[[ Data below open ]]
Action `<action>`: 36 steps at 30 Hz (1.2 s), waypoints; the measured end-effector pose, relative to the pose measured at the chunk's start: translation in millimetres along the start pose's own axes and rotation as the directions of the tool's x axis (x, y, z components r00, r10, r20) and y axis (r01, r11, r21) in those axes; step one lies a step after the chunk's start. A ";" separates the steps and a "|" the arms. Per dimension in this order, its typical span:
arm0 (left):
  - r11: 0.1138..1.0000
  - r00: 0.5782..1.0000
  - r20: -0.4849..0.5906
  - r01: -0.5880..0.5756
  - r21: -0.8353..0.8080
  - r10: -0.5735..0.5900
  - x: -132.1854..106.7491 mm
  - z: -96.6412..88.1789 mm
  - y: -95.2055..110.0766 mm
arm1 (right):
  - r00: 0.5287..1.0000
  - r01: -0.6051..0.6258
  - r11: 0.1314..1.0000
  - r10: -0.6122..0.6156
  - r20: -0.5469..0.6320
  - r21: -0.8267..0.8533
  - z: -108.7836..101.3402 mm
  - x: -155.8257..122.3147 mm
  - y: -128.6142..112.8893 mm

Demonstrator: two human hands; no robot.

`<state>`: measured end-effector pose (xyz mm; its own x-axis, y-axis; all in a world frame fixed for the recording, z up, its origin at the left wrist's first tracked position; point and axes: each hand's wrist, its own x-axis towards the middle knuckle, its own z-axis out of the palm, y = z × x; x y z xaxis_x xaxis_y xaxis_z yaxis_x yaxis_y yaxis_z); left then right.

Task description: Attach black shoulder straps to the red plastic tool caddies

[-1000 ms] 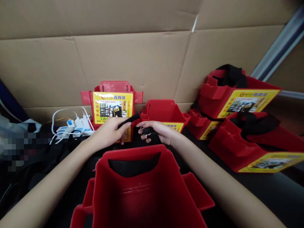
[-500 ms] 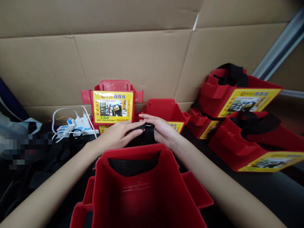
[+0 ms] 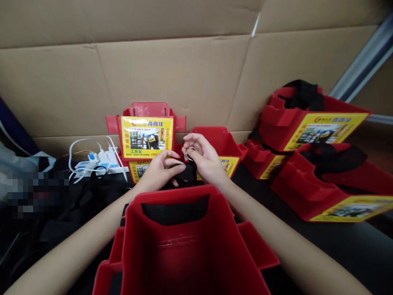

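Nearest me is a red plastic tool box, open at the top. Through the slots in its far wall runs a black webbing strap. Just beyond that wall, my left hand pinches a black length of the same kind of strap between thumb and fingers. My right hand is closed on a shiny metal buckle, partly hidden by the fingers. How strap and buckle join cannot be made out.
Behind my hands stand red boxes with yellow labels. More red boxes with black straps are stacked at right. A white power strip with plugs lies at left, near dark straps. Cardboard forms the back wall.
My hands, which met over the strap, have drawn slightly apart. The right fingers have lifted and now hold the buckle up; the left still grips the strap.
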<state>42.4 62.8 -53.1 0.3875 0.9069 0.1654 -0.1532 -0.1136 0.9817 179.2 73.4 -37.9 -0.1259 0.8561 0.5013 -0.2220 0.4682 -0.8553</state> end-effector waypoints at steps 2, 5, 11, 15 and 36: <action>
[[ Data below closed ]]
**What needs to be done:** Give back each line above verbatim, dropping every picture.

**Solution:**
Action `<action>`: 36 steps at 30 Hz (1.2 s), waypoints; the measured end-effector pose, relative to the pose measured at the chunk's start: translation in millimetres along the start pose's own axes and rotation as the directions of the tool's x axis (x, y, z components r00, r10, r20) and y axis (r01, r11, r21) in those axes; step one lies a step after the chunk's start. A ";" separates the steps and a "|" the arms. Per dimension in this order, its typical span:
arm0 (left):
  - r11: 0.1138..1.0000
  - r00: 0.5782..1.0000
  - r20: -0.4849..0.5906
  - r01: -0.5880..0.5756
  - r21: -0.8353..0.8080
  - r10: -0.5735..0.5900
  - x: -132.1854..106.7491 mm
  - z: -96.6412..88.1789 mm
  - y: -95.2055..110.0766 mm
arm1 (right):
  - r00: 0.5287..1.0000
  - r01: -0.6051..0.6258
  - r11: 0.1314..1.0000
  - r10: -0.6122..0.6156
  - r20: -0.5469..0.6320
  - r21: -0.8267..0.8533
  - z: -108.7836..101.3402 mm
  - x: -155.8257..122.3147 mm
  - y: -128.6142..112.8893 mm

Demonstrator: two human hands; no robot.

`<state>`: measured end-effector pose (xyz mm; its own x-axis, y-axis; all in a world frame fixed for the recording, z up, its origin at the left wrist's first tracked position; point and axes: each hand's wrist, its own x-axis towards the middle knuckle, its own z-axis out of the palm, y = z × x; x y z xaxis_x xaxis_y xaxis_z yaxis_x yaxis_y yaxis_z); left then right.

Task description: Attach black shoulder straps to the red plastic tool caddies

[-1000 ms] 
[-500 ms] 
[+0 ms] 

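Nearest me is a red plastic tool box, open at the top. Through the slots in its far wall runs a black webbing strap. Just beyond that wall, my left hand pinches a black length of the same kind of strap between thumb and fingers. My right hand is closed on a shiny metal buckle, partly hidden by the fingers. How strap and buckle join cannot be made out.
Behind my hands stand red boxes with yellow labels. More red boxes with black straps are stacked at right. A white power strip with plugs lies at left, near dark straps. Cardboard forms the back wall.
My hands, which met over the strap, have drawn slightly apart. The right fingers have lifted and now hold the buckle up; the left still grips the strap.
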<state>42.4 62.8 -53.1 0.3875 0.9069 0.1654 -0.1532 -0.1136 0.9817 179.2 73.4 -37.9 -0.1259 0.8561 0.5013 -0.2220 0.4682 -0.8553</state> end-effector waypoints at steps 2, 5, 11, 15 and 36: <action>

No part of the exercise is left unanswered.